- WORK INSTRUCTIONS
In the records below, reproduce exactly the lines from the one containing "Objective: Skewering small" through the one containing "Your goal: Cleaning", both included, and omit the pictures.

- RECORDS FOR THIS TASK
---

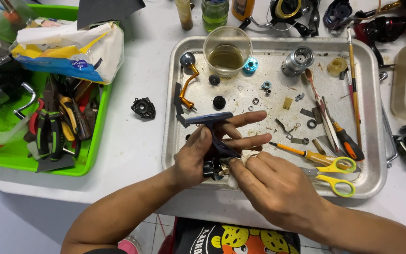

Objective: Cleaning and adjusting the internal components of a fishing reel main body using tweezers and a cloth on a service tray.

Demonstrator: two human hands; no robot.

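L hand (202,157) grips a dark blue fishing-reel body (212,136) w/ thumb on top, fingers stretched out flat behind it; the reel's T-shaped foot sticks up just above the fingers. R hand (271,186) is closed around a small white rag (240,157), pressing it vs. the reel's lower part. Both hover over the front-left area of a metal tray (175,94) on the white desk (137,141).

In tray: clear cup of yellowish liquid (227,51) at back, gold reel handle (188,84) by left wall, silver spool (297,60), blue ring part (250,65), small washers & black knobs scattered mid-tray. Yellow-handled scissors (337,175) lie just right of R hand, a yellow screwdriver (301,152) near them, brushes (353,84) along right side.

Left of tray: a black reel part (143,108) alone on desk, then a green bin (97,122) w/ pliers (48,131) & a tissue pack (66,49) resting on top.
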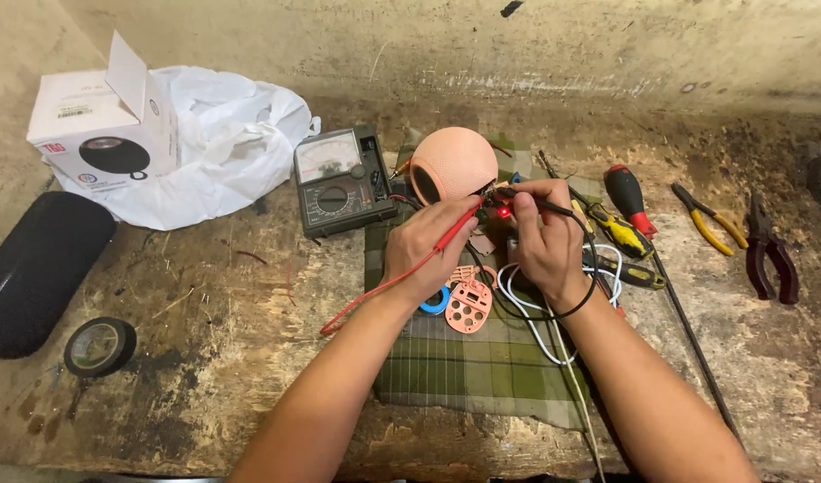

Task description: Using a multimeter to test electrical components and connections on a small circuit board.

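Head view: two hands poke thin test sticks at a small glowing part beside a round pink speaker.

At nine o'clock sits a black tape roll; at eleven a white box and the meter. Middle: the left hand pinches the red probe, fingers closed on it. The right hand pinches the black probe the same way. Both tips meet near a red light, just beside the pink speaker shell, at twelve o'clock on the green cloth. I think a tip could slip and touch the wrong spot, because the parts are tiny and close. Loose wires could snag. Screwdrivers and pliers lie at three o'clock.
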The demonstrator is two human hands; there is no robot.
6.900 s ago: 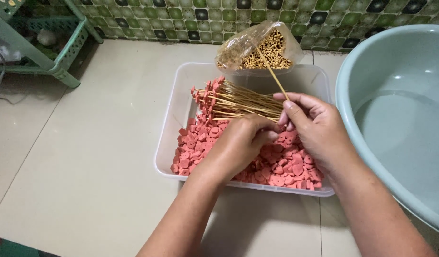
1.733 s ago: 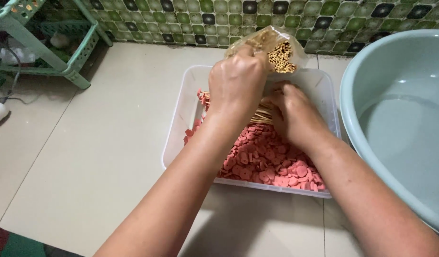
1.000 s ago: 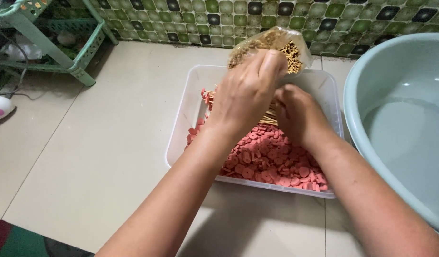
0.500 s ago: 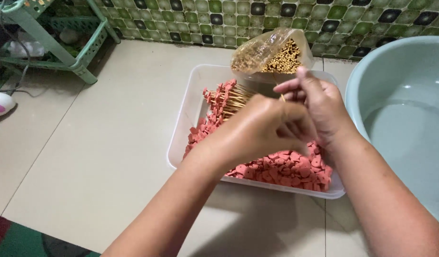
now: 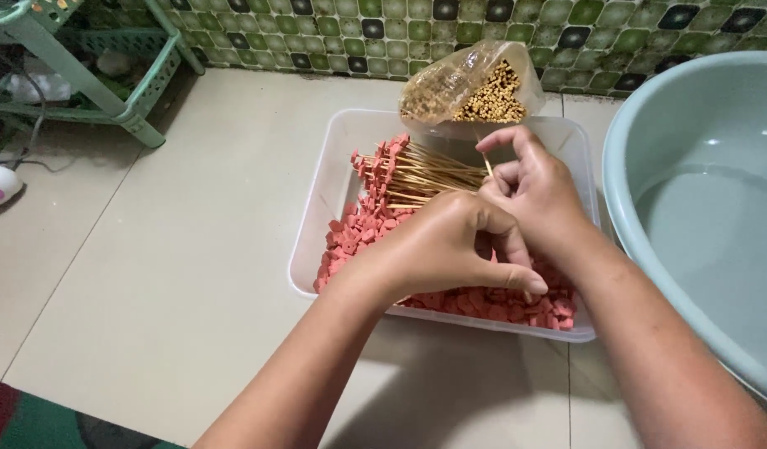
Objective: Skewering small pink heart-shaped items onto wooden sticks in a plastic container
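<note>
A clear plastic tub point(image 5: 317, 241) on the tiled floor holds many small pink-red sausage pieces point(image 5: 350, 237). A bundle of thin wooden skewers point(image 5: 416, 170), each tipped with a pink piece, lies across them. My right hand point(image 5: 537, 195) grips the bundle's near ends, its forefinger raised. My left hand point(image 5: 446, 245) hovers over the pink pieces with thumb and fingers pinched together just left of the right hand; what it pinches is hidden. A clear bag of bare skewers point(image 5: 475, 87) leans at the tub's far edge.
A large pale green basin point(image 5: 649, 141) with water stands to the right, close to my right arm. A green plastic rack point(image 5: 109, 91) is at the far left, a white and pink object point(image 5: 1, 185) beside it. A patterned tile wall point(image 5: 400, 33) runs behind.
My left hand has come down from the bag of bare skewers to the pink pieces beside the right hand. The right hand has kept its grip on the bundle.
</note>
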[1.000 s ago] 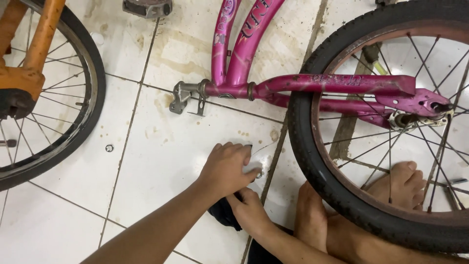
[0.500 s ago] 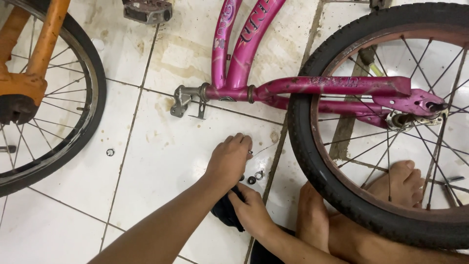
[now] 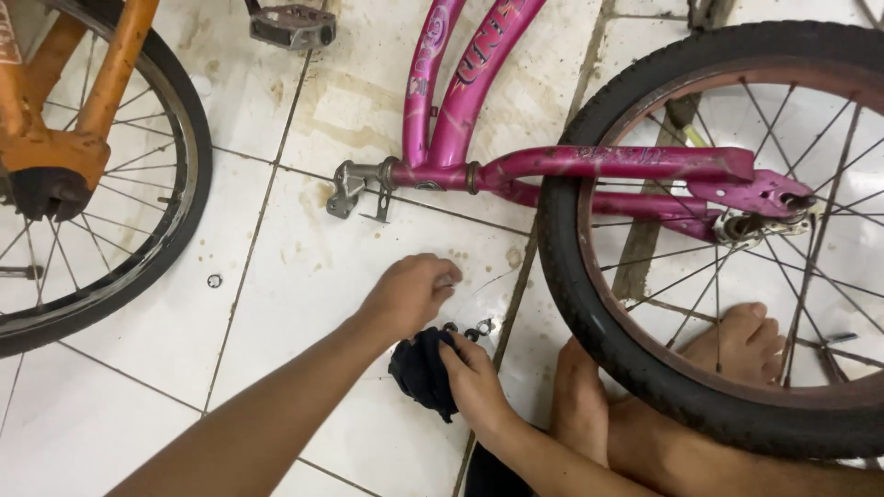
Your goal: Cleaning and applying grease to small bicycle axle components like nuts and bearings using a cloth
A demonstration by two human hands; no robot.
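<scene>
A person sits barefoot on a stained white tiled floor [image 3: 304, 276] beside a pink bicycle [image 3: 589, 166] lying on its side, its frame scuffed and its rear wheel [image 3: 589, 304] ringed with a rust-brown rim. The left hand [image 3: 410, 293] hovers just over the tile with fingers curled together, the grip pinched shut around something too small to make out. The right hand [image 3: 474, 382] is closed on a dark cloth [image 3: 422, 373], bunched and crumpled, pressed against the floor just below the left hand. Between the two hands, touching the tile, lie a few small metal washers [image 3: 471, 329], dull grey rings set close together near a grout line. Another lone ring [image 3: 215, 281] rests well apart to the left, near the black tyre of an orange bicycle [image 3: 92, 110]. The person's bare feet [image 3: 737, 345] sit against the pink bicycle's rear wheel, one seen through its spokes. A grey pedal [image 3: 293, 25] lies at the top of the scene.
</scene>
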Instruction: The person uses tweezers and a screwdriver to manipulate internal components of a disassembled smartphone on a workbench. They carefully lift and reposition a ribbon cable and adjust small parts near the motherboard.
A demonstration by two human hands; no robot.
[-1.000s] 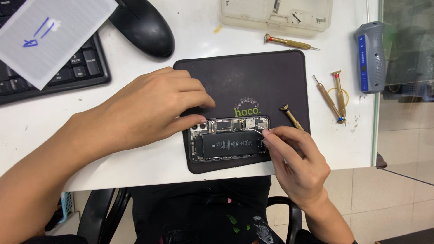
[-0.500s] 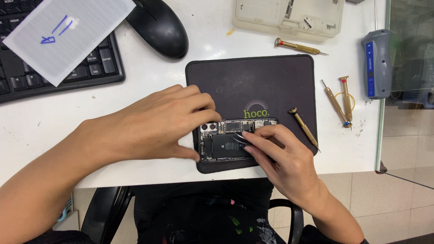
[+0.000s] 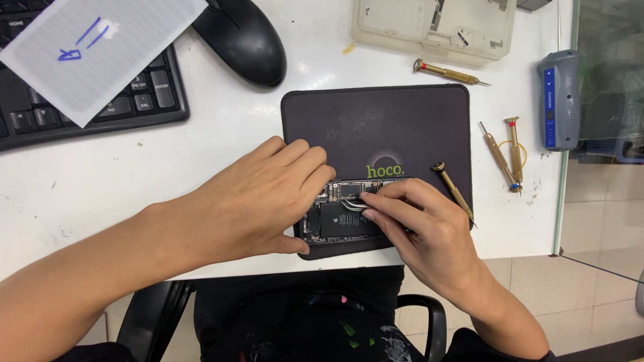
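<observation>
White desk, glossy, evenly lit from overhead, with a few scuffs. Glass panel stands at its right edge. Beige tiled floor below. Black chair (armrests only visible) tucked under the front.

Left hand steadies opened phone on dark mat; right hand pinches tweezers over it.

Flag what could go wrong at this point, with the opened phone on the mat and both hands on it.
The right hand works metal tweezers inside the opened phone, right beside its black battery; a slip could nick it. The phone lies at the near edge of the dark mat, close to the table edge, held only by the left hand; it may slide off.
</observation>
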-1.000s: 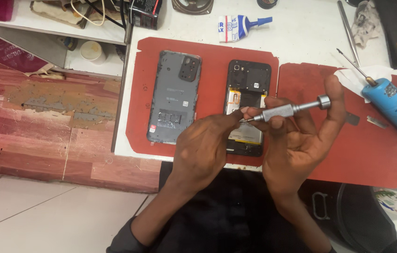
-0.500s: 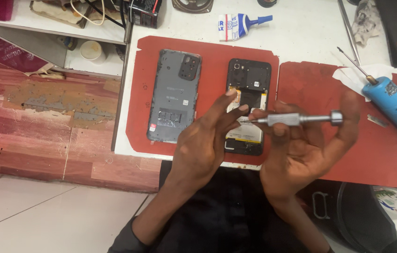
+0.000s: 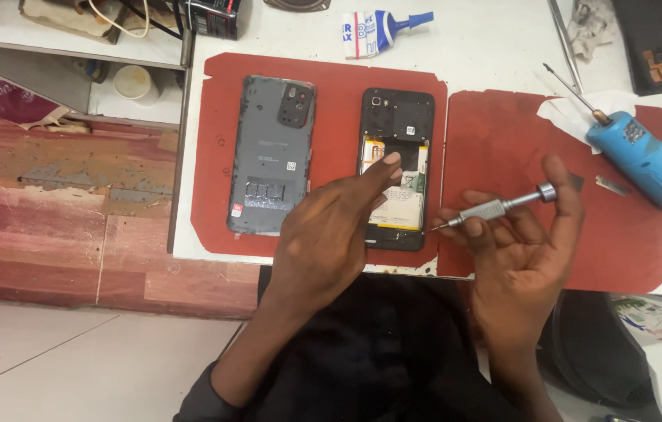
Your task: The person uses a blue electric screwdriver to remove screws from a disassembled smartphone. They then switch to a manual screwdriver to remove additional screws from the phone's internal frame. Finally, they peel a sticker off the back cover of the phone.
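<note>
An opened black phone [image 3: 396, 125] lies face down on a red mat [image 3: 339, 86], its battery and inner frame exposed. Beside it on the left lies its grey back cover [image 3: 272, 148], inner side up. My left hand [image 3: 331, 234] rests over the phone's lower half, its index finger stretched onto the battery area, and holds nothing. My right hand [image 3: 522, 234] is to the right of the phone and grips a small silver precision screwdriver [image 3: 499, 207], whose tip points left near the phone's lower right edge.
A second red mat [image 3: 644, 234] lies to the right, with a blue tool [image 3: 644, 160] with a metal tip on it. A glue tube [image 3: 382, 27] and tweezers [image 3: 564, 35] sit at the back of the white table [image 3: 487, 55]. A black part [image 3: 655, 39] is at top right.
My right hand has drawn the screwdriver away to the right, off the phone. My left hand has let go of the tool's tip and now points its index finger at the battery.
</note>
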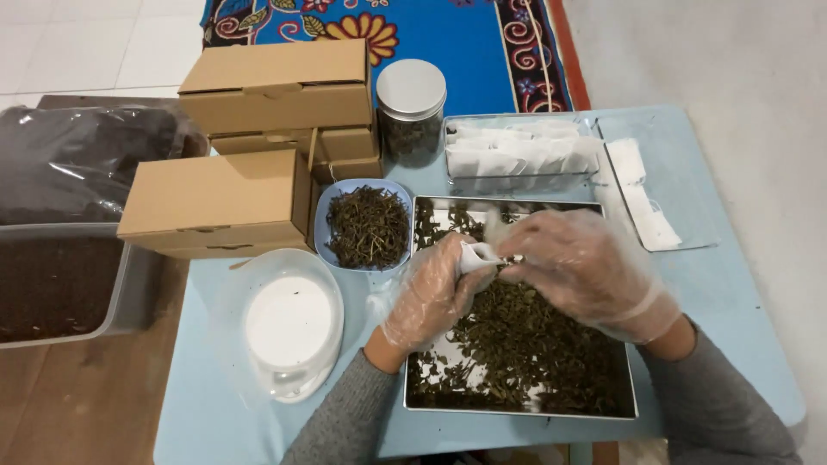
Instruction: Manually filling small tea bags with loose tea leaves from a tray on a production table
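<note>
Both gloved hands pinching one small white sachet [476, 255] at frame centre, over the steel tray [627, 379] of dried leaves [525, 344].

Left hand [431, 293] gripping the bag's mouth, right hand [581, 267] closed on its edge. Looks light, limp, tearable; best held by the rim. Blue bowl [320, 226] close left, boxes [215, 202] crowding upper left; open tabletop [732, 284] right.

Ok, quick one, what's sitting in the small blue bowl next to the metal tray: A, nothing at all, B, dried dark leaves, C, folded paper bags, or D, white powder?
B: the small blue bowl holds a heap of dried dark leaves, the same kind of loose leaf that covers the metal tray beside it, where the gloved left hand and right hand work on a small white bag.
</note>
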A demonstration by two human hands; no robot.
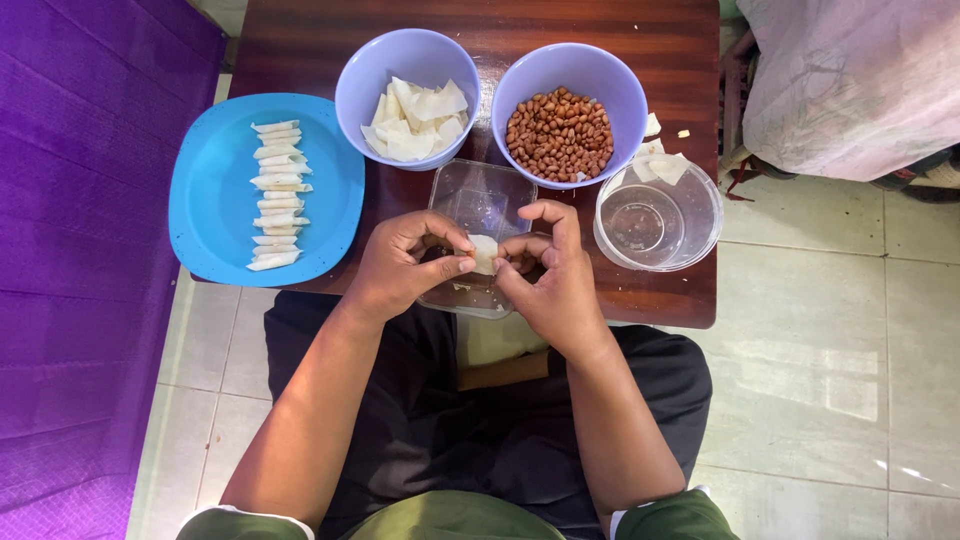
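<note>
Dough wrapper point(484, 252): small pale piece, pinched between both hands above the clear rectangular tray point(482, 200). Left hand point(405, 265) nips its left edge with thumb and forefinger; right hand point(548, 272) curls onto the right edge. Looks thin, soft, light, easily torn; best held at the edges, gently. Behind: lavender bowl of cut wrappers point(408, 70), bowl of peanuts point(570, 82), clear round container point(658, 215). Far left, blue plate point(215, 215) bears a row of folded pieces point(276, 192). All on a dark wooden table point(660, 295).
</note>
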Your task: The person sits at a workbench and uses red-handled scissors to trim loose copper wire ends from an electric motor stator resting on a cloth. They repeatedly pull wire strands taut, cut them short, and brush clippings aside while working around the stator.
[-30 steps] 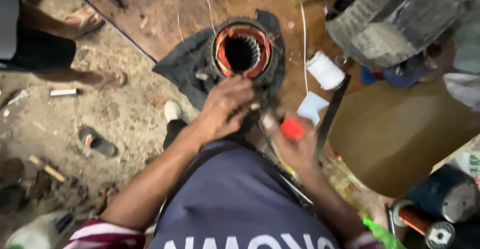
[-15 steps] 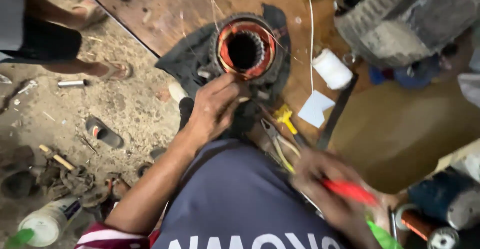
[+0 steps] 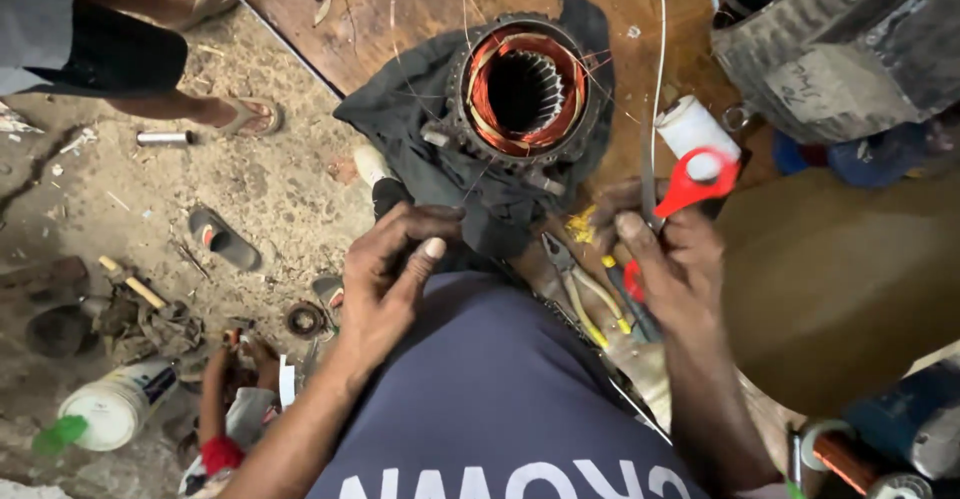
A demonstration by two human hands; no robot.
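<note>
Right hand point(image 3: 668, 259) grips red-handled scissors point(image 3: 690, 181); left hand point(image 3: 390, 279) pinches thin wire, which could snap near the stator point(image 3: 523, 89)

— Any room around the stator point(image 3: 523, 94)?
— Bare wooden board point(image 3: 400, 9) beyond it lies open. Nearer, black cloth point(image 3: 420, 109) crowds its left.
— To its right?
— White roll point(image 3: 690, 124) and grey motor housing point(image 3: 840, 49) block; pliers point(image 3: 575, 279) lie beside the right hand point(image 3: 665, 264).
</note>
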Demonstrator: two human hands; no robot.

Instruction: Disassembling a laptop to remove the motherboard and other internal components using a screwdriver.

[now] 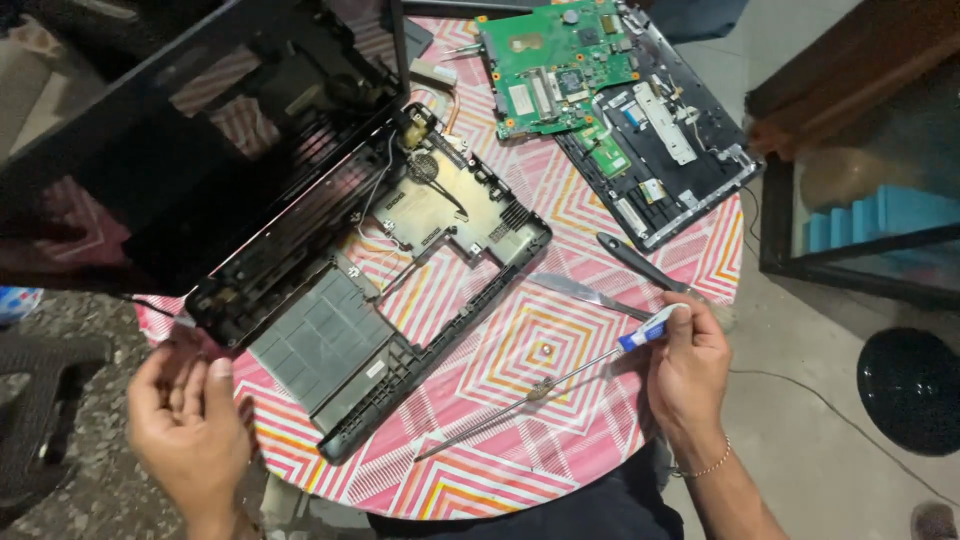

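I see a round desk [560,420] covered in a pink, white and orange zigzag-patterned cloth. At about ten o'clock on it lies an opened laptop base shell [400,300], black with a grey inner plate, its dark screen lid [170,150] hinged up and hanging past the desk's edge. At one o'clock rests a second black laptop tray [665,165] with a green motherboard [555,65] lying on it. Near three o'clock a knife [600,295] with a black handle lies flat. Toward five o'clock a long thin metal tool [500,415] rests on the cloth.
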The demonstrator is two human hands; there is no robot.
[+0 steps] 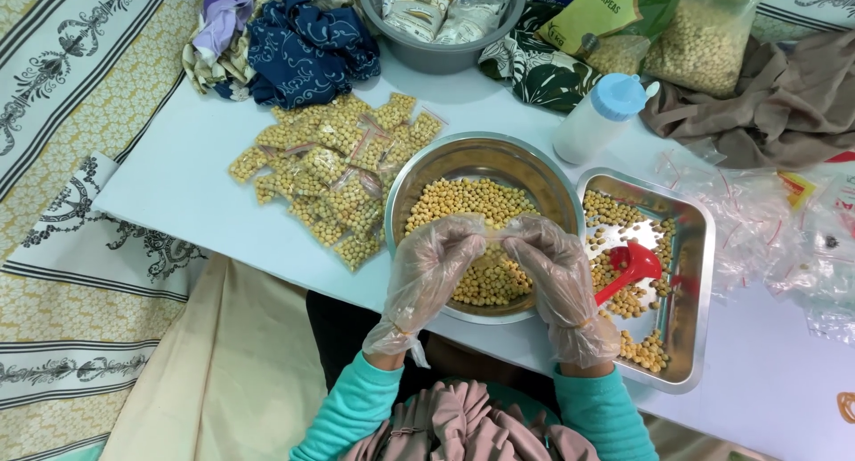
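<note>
Both my hands wear clear plastic gloves and meet over a round steel bowl (pixel 419 171) of yellow chickpeas. My left hand (pixel 435 269) and my right hand (pixel 554 274) pinch a small clear zip bag (pixel 495 236) between their fingertips, holding it by its top edge above the chickpeas. The bag's contents are hard to make out. Left of the bowl lies a pile of several filled small chickpea bags (pixel 334 171).
A square steel tray (pixel 699 274) with loose chickpeas and a red scoop (pixel 631 267) sits right of the bowl. Empty zip bags (pixel 766 225) lie further right. Behind stand a white bottle with blue cap (pixel 601 115), a grey bowl (pixel 436 51), large chickpea sacks (pixel 695 42) and cloths.
</note>
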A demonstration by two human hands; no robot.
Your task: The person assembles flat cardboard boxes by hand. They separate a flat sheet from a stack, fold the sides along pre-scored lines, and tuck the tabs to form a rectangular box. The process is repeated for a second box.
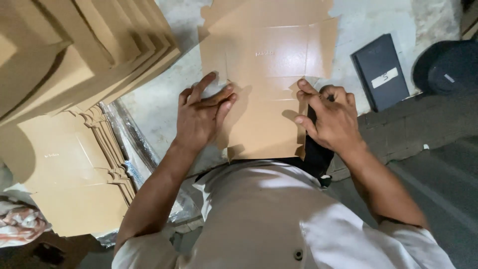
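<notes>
On the concrete floor (159, 107) just ahead of the person's lap lies a flat die-cut cardboard box blank (269, 65), brown, creased into panels, with its near end toward the white shirt (279, 219). Both hands press on its near panel. The left hand (201, 117) lies palm down over the blank's left edge, fingers spread and pointing up and to the right, gripping nothing. The right hand (331, 117) sits at the right edge, thumb and forefinger pinched on the raised side flap (302, 117), the other fingers curled behind it.

At upper left a tall stack of the same flat blanks (74, 50) leans into view, and below it a second pile (74, 169) rests on clear plastic wrap (132, 144). A dark flat case with a white label (381, 72) lies on the floor to the right of the blank, well apart from it, with a dark round object (448, 67) just beyond. A crumpled cloth (20, 224) shows at the lower left edge.
</notes>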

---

- EXERCISE ANSWER
Objective: Skewering small pink heart-shaped items onto wooden sticks in a plastic container
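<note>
A clear plastic tub point(image 5: 317, 241) on the tiled floor holds many small pink-red sausage pieces point(image 5: 350, 237). A bundle of thin wooden skewers point(image 5: 416, 170), each tipped with a pink piece, lies across them. My right hand point(image 5: 537, 195) grips the bundle's near ends, its forefinger raised. My left hand point(image 5: 446, 245) hovers over the pink pieces with thumb and fingers pinched together just left of the right hand; what it pinches is hidden. A clear bag of bare skewers point(image 5: 475, 87) leans at the tub's far edge.
A large pale green basin point(image 5: 649, 141) with water stands to the right, close to my right arm. A green plastic rack point(image 5: 109, 91) is at the far left, a white and pink object point(image 5: 1, 185) beside it. A patterned tile wall point(image 5: 400, 33) runs behind.
My left hand has come down from the bag of bare skewers to the pink pieces beside the right hand. The right hand has kept its grip on the bundle.
</note>
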[1.000 s ago] 
[0.500 s ago] 
[now] 
Your goal: Cleaning and applying grease to small bicycle axle components like nuts and bearings using a cloth

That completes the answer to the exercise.